La Zone d’intérêt sidère par la rapidité et la fluidité de sa mise en scène, sa richesse documentaire, son montage très court-circuité qui crée un rythme inouï. On a pu reprocher au film de camper sur un concept fort, épuisé au bout de quelques minutes : il est au contraire le geste d’un cinéaste au regard moral très affirmé, cherchant en permanence des solutions pour s’approcher au plus près de la réalité de l’extermination. C’est d’abord un film social, au sens noble du terme : comment les gens vivaient dans cette zone là ? Il ose jouer sur les temps creux de la vie heureuse des Höss, observer la structure dans laquelle vit cette famille qui accomplit "toutes les recommandations du Führer", comme le dit Hedwig dans la scène où le couple discute de la mutation de Rudolf. Et cette dimension s'incarne d'abord par la binarité de la mise en scène, très justement assumée jusqu'au bout par Glazer, qui donne à voir des espaces et des lieux en les chargeant de sens. Mère et fille discutent dans le jardin, un travelling latéral les accompagne, on parle des fleurs, on voit le mur du camp derrière, et soudain la mère parle d'une femme pour qui elle travaillait et qui est "peut-être de l'autre côté". Plus tard, assise à la table, la mère confie qu'elle est fière que sa fille ait accédé, par le nazisme, à une classe sociale supérieure.
L'horizon esthétique de Glazer n'est heureusement pas le contemplatif. En s'écartant justement à de nombreuses reprises de son fameux "dispositif", Glazer fait résonner la télé-réalité familiale avec le projet nazi, il fait des liens, ce qu'on peut attendre d'un cinéaste conséquent. Par sa durée, ses écarts, et peut-être même cette fin dont il est difficile de saisir toutes les clés, le film sort de son côté "Auschwitz comme si vous étiez" pour devenir autre chose. La bande-son n'est pas composée que de sons du camp mitoyen à la maison des Höss. On entend aussi des lettres, des rapports, des documents, reçus et envoyés par le commandant du camp, qui évoquent la bonne conduite du génocide, les mots "productivité", "efficacité", "rendement". Ce sont des projets planifiés dans les moindres détails que l'on entend, et qu'on finit par voir se construire sous nos yeux, Höss assistant à une réunion nazie où l'on discute des stratégies pour tuer plus efficacement. Ces gens vivaient et tuaient selon des plans, des plans qui communiquaient secrètement entre eux, et donc vivre à côté de la machine de mort était possible, voilà ce que le film montre. Sa froideur scientifique est son atout, sa stratégie, pour donner à penser cette communication.
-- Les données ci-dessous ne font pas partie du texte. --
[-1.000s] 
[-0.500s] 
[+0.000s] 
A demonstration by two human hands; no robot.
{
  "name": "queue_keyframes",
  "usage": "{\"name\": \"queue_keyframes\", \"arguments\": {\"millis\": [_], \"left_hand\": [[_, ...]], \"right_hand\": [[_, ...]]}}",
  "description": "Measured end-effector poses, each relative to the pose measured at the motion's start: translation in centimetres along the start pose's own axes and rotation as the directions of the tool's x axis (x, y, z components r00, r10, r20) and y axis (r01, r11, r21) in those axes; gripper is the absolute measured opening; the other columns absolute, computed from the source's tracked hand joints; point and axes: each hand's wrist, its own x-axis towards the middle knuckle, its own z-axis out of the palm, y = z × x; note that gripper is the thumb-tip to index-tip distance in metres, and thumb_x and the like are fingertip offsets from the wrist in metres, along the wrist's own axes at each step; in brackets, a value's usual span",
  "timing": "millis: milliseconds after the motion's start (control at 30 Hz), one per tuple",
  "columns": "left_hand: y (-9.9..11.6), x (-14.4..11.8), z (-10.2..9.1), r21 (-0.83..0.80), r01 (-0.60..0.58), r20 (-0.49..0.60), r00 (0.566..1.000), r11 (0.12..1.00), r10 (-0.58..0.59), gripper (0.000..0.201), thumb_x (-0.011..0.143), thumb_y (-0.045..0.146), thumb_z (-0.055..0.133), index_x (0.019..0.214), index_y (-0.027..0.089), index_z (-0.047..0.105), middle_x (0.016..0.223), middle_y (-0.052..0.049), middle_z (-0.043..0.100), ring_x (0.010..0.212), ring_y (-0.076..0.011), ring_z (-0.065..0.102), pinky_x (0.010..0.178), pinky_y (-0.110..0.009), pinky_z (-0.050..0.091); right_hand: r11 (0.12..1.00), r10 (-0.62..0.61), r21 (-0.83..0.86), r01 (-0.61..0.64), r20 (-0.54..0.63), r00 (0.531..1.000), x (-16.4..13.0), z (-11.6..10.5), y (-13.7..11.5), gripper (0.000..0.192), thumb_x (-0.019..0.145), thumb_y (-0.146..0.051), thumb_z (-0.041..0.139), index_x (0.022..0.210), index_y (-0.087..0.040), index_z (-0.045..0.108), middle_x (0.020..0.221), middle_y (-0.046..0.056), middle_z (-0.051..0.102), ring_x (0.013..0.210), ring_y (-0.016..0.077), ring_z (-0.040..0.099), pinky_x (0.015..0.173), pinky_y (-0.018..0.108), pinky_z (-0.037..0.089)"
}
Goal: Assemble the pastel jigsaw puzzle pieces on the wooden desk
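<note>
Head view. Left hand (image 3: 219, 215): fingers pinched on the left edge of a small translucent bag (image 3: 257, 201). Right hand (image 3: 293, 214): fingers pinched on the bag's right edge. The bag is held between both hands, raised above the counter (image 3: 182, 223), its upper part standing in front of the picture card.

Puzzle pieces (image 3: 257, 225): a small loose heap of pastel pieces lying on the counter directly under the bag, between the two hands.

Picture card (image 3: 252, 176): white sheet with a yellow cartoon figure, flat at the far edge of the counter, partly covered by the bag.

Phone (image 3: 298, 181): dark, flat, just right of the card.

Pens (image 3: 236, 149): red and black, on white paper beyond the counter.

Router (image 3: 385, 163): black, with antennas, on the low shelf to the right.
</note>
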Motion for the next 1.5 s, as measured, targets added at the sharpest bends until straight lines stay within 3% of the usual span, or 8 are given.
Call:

Et puis, c'est un film qui ne refuse pas la beauté, il y a une harmonie des plans, un secret, un rêve même. Les poèmes de déportés qui s'inscrivent à l'écran, la fleur rouge qui devient écran monochrome, et plus globalement l’atmosphère de maison hantée qui sourd des séquences nocturnes. Les morts sont là. Refoulés jusqu’au point le plus aveugle de l’image, mais ils sont là. Höss rentre du camp, la nuit, il traverse chaque pièce, éteint les lumières, remarque sa fille prostrée près d'une fenêtre, elle paraît comme un fantôme terrifiant. Höss abuse d'une déportée dans son bureau, descend au sous-sol de la maison, dédale de couloirs labyrinthiques pour s'y laver le sexe. Höss tout le long du film marche et traverse des couloirs. Le dernier est le plus impressionnant : derrière lui, l'obscurité totale, et de l'autre côté, une brèche temporelle, et peut-être aujourd'hui, l'aujourd'hui du camp, avec ces femmes de ménage polonaise qui nettoient tous les jours les instruments de morts qu'il a inventés. Nettoyer pour rendre visible, enlever chaque trace de poussière, c'est le geste que fait le film, couvrant tous les axes, ne ratant rien de ce que produit une vie planifiée, obéissant "à toutes les recommandations du Führer".